EDITORIALE – Il precipizio del provincialismo…

Tante, forse troppe, chiacchiere sono state fatte riguardo il Napoli e gli impegni che dovrà affrontare. Nelle ore antecedenti la partita con il Palermo l’argomento di discussione era solo e soltanto il calendario, troppo fitto di impegni a cavallo di campionato, Champions e Coppa Italia. Sui social, addirittura, c’era chi già immaginava come accogliere il “traditore” al San Paolo in quel di aprile. Da aggiungere alla lista, poi, c’è anche la compagine dei complottisti. Coloro che scovano verità nascoste e dichiarano a mezzo social e non solo che il campionato sia truccato. Chi si scansa di qui e chi abbraccia chi dall’altra. Nessuno però, se non in pochi, si sono chiesti se questi siano gli argomenti di chi è abituato a vincere qualcosa nella sua storia. Chi siede al comando del calcio, pensa codeste facezie?

La risposta è ovvia, lampante e certifica come un disegno fatto da un bambino dell’asilo il provincialismo che assale una buona parte del pubblico azzurro. Non si guarda al campo, alla propria squadra ma si perde tempo ed energie a trovare difetti in chi invece, dall’altra parte, preferisce i fatti alle chiacchiere. Anche la squadra, di conseguenza, è trasportata dal vento autolesionista della piazza e, in una partita fondamentale, approccia con sufficienza il proprio avversario. Colleziona numeri e statitistiche del dominio perfetto che però, di perfetto, non ha proprio nulla nei fatti. Pareggia una partita in cui senza l’errore del portiere con ogni probabilità avremmo parlato addirittura di una sconfitta. Di perfetto c’è stato solo il “suicidio”. Stracciare come carta vecchia due punti è di quanto più delittuoso potesse fare il Napoli. Peggiore ancor di più è l’atteggiamento buonista di molti “tifosi” che, dopo uno spettacolo raccapricciante, trovano le maniere per giustificare una disfatta dalle proporzioni oceaniche. Ancora una volta l’attenzione si sposta su tutto ciò che non conta: la sfortuna, il palo e l’atteggiamento rinunciatario del Palermo. Nessuno, se non pochi, puntano il dito lì dove invece dovrebbe essere puntato. Una grande squadra non vince, in casa, conto l’ultima della classe?

Anche qui la risposta è ovvia è palese come la papera di Posavec!
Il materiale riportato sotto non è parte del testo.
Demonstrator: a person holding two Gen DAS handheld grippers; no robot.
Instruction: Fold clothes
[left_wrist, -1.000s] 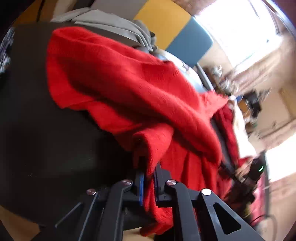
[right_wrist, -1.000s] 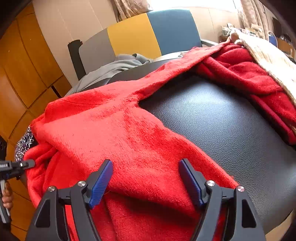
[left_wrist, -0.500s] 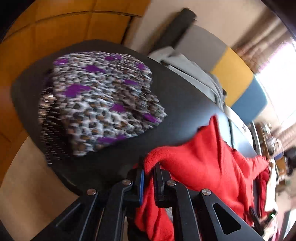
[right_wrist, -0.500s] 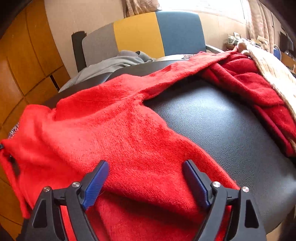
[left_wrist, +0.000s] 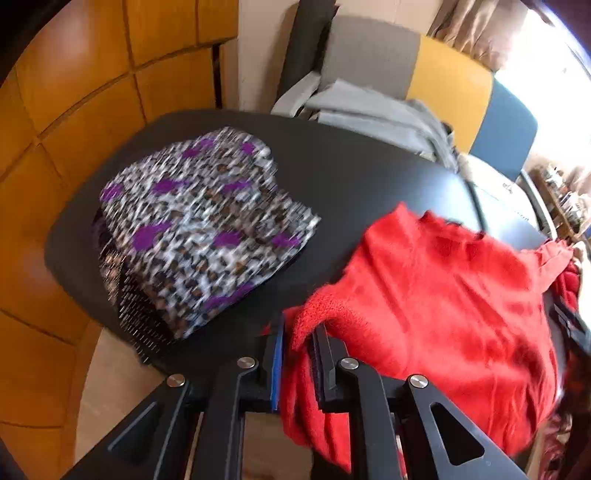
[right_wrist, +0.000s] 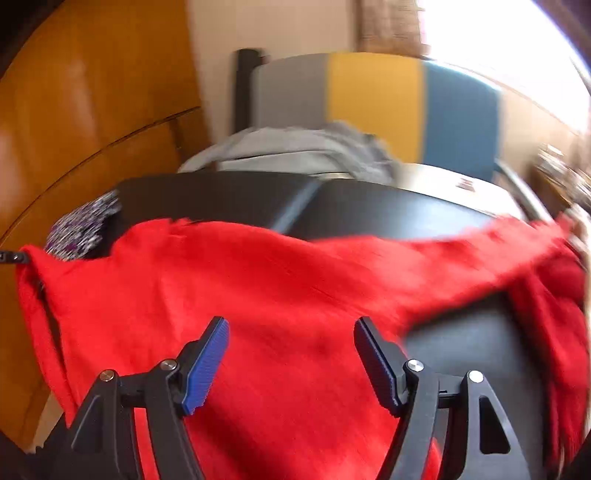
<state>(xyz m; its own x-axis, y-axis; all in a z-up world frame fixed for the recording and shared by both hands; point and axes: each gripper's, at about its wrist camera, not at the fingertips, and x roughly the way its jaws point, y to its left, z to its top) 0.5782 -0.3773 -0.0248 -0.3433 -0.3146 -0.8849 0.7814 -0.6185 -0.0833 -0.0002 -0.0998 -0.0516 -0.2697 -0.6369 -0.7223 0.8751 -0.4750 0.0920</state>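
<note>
While left gripper (left_wrist: 298, 363) jaws ease apart w/ red sweater (left_wrist: 443, 295) edge between, right gripper (right_wrist: 291, 363) is closing, wide, nothing gripped; sweater drapes over black table (left_wrist: 351, 173) near side, right of folded leopard-print cloth (left_wrist: 207, 229).

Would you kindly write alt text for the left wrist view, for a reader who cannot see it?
The left gripper, its jaws opening, has an edge of a red sweater between its fingers over a black table. A folded leopard-print garment with purple spots lies to the left, grey clothing behind.
</note>
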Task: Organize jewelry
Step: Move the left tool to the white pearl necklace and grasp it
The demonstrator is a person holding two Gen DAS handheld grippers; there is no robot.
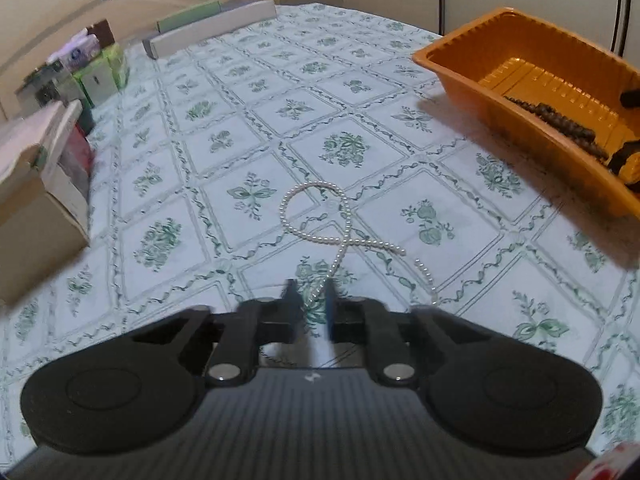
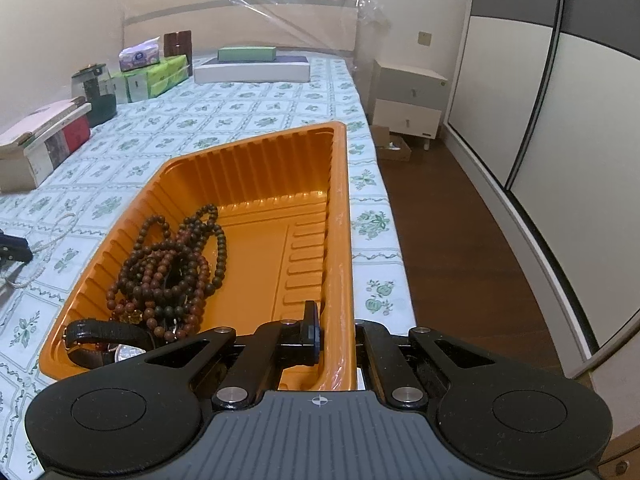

Anzichè ricercare in altri le responsabilità del proprio fallimento, guardiamo prima di tutto in casa nostra e ricominciamo ammettendo che il Napoli, pur bello che sia, è una provinciale di lusso. Una grande provinciale e nulla più. Per migliorare occorre evidenziare i limiti per poterli correggere, se possibile. Ovattare il marcio nascondendolo dai propri occhi e soprattutto dal proprio cuore ha una sola e nefasta conseguenza: vivere di una bugia e svegliarsi, prima o poi, in una montagna di sterco. Preoccupiamoci di capire, approfondire come sono stati investiti gli oltre 120 milioni spesi durante l’ultima finestra di mercato. Domandiamoci come mai gli effetti di un mercato galattico non si riflettono sul campo ma, anzi, ci hanno consegnato una squadra avente 5 punti in meno rispetto alla passata stagione. Riflettiamo sul fatto che per mesi abbiamo dovuto giocare senza centravanti. Questo a livello sportivo. Sul versante societario domandiamoci cosa sta facendo realmente la società per esportare il brand Napoli all’estero, che passi sta compiendo per accrescere le casse societarie esplorando quei mercati già battuti dalle grandi, di nome e di fatto. Non parliamo poi della questione stadio, il quale sembra essere il progetto abortito di un pensiero provinciale scadente. Ciliegina finale, una politica comunicativa per lo meno discutibile vista l’era in cui viviamo, totalmente pubblica e interattiva. Abbiamo forse così tanto da guardare in casa nostra che ci preoccupiamo di guardare in casa di chi, invece, è avanti rispetto a noi sul campo e fuori. Abbiamo l’ardire di affermare che vada tutto bene, che sia tutto normale come le file chilometriche per un biglietto di Coppa. Senza parlare poi di tutta la confusione e polverone mediatico scatenato attorno ad esso.

Il vero precipizio di un uomo è credere di essere vincente quando, invece, è un perdente. L’abisso è raffigurato dal provincialismo arrogante che crede di essere primo della classe. Guarire è sempre possibile, a patto che si capisca la malattia e si abbia il coraggio di curarsi.

Napoli e la piazza sono pronti a guarire?

Noi speriamo di sì ma, con sincerità, più di qualche dubbio rimane. Ad ogni modo, come direbbe Pirandello, “così è se vi pare”.